One of the tags supplied to your question says it all: generalized-linear-model. There are several options here. Since your response is a positive count, a Poisson regression might work. The negative binomial is another option. In most software, these models are set up to look like basic linear regression -- you supply predictors to the response in the usual way -- and up to a point, the models have a similar interpretation. Under the hood, the math is different. Regression diagnostics can also be tricky.

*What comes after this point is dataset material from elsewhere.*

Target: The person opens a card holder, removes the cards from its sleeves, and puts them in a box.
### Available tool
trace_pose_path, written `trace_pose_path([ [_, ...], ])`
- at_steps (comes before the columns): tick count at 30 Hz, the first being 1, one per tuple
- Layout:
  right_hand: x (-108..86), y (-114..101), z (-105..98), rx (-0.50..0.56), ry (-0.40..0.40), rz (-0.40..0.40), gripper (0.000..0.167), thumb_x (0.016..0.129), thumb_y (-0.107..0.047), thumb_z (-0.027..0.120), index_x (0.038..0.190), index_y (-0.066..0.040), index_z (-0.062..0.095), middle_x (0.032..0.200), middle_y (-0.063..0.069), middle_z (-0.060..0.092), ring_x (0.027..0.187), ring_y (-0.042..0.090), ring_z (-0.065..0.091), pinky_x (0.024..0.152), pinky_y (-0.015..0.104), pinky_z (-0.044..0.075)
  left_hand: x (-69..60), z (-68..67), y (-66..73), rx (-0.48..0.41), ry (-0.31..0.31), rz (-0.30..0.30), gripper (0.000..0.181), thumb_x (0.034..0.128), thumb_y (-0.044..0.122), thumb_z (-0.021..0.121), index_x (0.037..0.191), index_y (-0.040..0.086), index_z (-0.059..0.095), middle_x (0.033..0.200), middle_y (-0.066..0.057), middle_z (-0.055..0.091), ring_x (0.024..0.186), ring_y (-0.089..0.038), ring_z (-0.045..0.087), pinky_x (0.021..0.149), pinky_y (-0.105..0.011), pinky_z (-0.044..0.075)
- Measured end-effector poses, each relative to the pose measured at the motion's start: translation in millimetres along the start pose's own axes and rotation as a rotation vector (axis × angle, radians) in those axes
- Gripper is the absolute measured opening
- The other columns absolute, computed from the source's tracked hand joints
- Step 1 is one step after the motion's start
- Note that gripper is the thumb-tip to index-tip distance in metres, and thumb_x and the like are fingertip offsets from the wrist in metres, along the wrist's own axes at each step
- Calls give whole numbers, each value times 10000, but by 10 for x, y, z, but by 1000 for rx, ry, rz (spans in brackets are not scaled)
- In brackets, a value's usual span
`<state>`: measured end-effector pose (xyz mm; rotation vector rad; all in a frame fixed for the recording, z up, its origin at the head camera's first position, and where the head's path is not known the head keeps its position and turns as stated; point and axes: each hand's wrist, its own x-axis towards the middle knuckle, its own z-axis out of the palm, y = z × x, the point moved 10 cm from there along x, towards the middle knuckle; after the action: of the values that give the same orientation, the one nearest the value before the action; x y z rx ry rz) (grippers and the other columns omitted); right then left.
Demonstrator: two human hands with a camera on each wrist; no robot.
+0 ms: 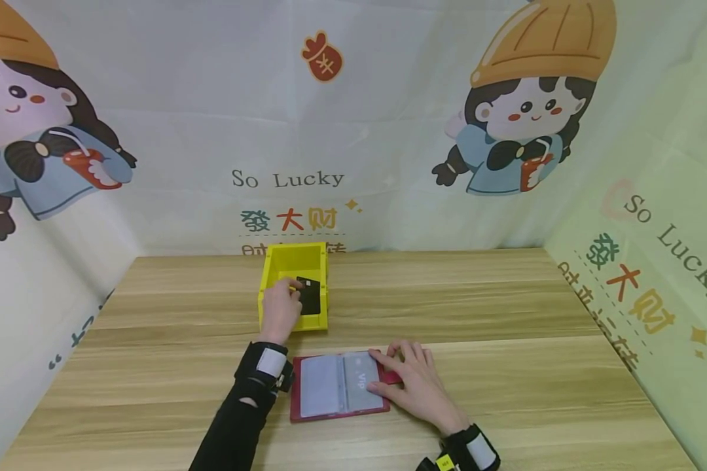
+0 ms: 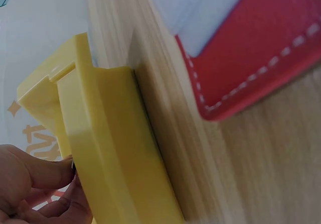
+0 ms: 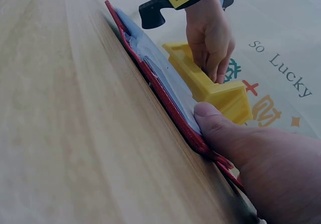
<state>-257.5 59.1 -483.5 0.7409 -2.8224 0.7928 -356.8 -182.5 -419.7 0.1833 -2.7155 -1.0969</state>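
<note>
A yellow bin (image 1: 323, 288) stands toward the back of the table with a black card (image 1: 311, 297) inside. My left hand (image 1: 279, 311) reaches into the bin and pinches the card by its left edge; in the left wrist view the bin wall hides most of what lies between thumb and fingers. Nearer to me lies a red card holder (image 1: 295, 399), spread flat with clear sleeves. A pale card marked VIP (image 1: 361, 379) shows in its right sleeve. My right hand (image 1: 418, 386) holds the holder's right side, its thumb (image 3: 213, 116) pressing on the sleeve.
The wooden table (image 1: 507, 314) carries the bin and the holder. A printed cloth (image 1: 389, 131) with cartoon figures hangs behind and at the sides. The holder lies just in front of the bin, beside my left forearm.
</note>
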Motion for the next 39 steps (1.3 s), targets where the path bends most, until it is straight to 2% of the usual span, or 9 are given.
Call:
trace_pose_path([
  [5, 4, 5, 6, 0, -2, 4, 543, 881, -530, 696, 1340, -242, 657, 1086, -56, 454, 1002, 132, 357, 844, 325, 230, 17, 62, -18, 39, -22, -16, 214, 981, 5, 560, 1138, -50, 695, 1107, -256, 701, 826, -295, 577, 657, -302, 409],
  [11, 2, -2, -5, 11, -8, 10, 544, 874, -515, 709, 1338, -236, 658, 1096, -45, 465, 1012, 144, 367, 855, 333, 240, 16, 129, -48, 84, -67, -35, 235, 988, 7, 553, 1168, -36, 698, 1141, -234, 710, 926, -320, 622, 774, -410, 516],
  [15, 7, -1, -7, 26, -18, 19, 554, 870, -507, 717, 1344, -228, 653, 1106, -30, 467, 1023, 163, 371, 866, 343, 245, -5, 159, -36, 109, -78, -12, 251, 983, 6, 560, 1190, -40, 694, 1183, -242, 702, 1036, -368, 656, 876, -486, 536],
  [17, 10, 0, -10, 29, -20, 22, 554, 869, -501, 720, 1345, -226, 652, 1110, -24, 467, 1023, 168, 370, 867, 345, 245, -21, 167, -12, 132, -78, 7, 257, 979, 9, 563, 1193, -43, 695, 1196, -249, 698, 1058, -389, 663, 886, -501, 539],
  [21, 10, -3, -12, 19, -18, 18, 552, 871, -502, 719, 1346, -229, 652, 1113, -25, 465, 1018, 163, 366, 864, 342, 241, -43, 188, 17, 202, -80, 34, 260, 973, 28, 564, 1177, -46, 706, 1174, -255, 705, 1035, -407, 682, 855, -507, 556],
  [26, 6, 0, -3, 7, -19, 17, 552, 880, -522, 701, 1349, -235, 651, 1086, -49, 444, 1005, 145, 355, 852, 332, 227, -75, 207, 18, 258, -95, 20, 274, 968, 70, 570, 1181, -31, 711, 1160, -255, 703, 976, -407, 691, 783, -507, 569],
  [35, 2, -1, 1, 8, -21, 18, 556, 882, -521, 700, 1355, -235, 646, 1094, -53, 445, 999, 139, 348, 850, 329, 229, -83, 231, 3, 276, -104, -6, 226, 961, 104, 568, 1045, -27, 732, 1018, -246, 701, 875, -385, 670, 708, -502, 541],
  [39, 4, 3, 10, 0, -20, 15, 554, 885, -527, 694, 1355, -237, 646, 1093, -60, 439, 1000, 133, 346, 853, 331, 231, -93, 230, 10, 274, -100, -3, 221, 957, 102, 572, 1034, -28, 733, 1015, -255, 696, 894, -407, 673, 710, -518, 546],
])
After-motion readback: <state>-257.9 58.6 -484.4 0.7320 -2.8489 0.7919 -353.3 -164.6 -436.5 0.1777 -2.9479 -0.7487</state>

If your count variable takes on a large number of discrete values, you can probably treat it as continuous. A log transformation might produce better looking residuals. Or not. It's worth trying some transformations to see if you get a better fit.

If you do venture into the realm of generalized linear models, I would suggest first reading an introductory text on the subject. Hardin's book is nice, but oriented towards using Stata. McCullagh and Nelder is the classic text, but the math is advanced and the cost is high.

RE: nuances and caveats. Plotting residuals seldom produces illuminating results. Fitting the models involves an iterative optimization routine ... so check that your solution converged properly. p-values from likelihood ratio tests are based on asymptotic chi-squared tests. So while these models look like linear regression models, the results are never quite as trustworthy. Check the model against a holdout set.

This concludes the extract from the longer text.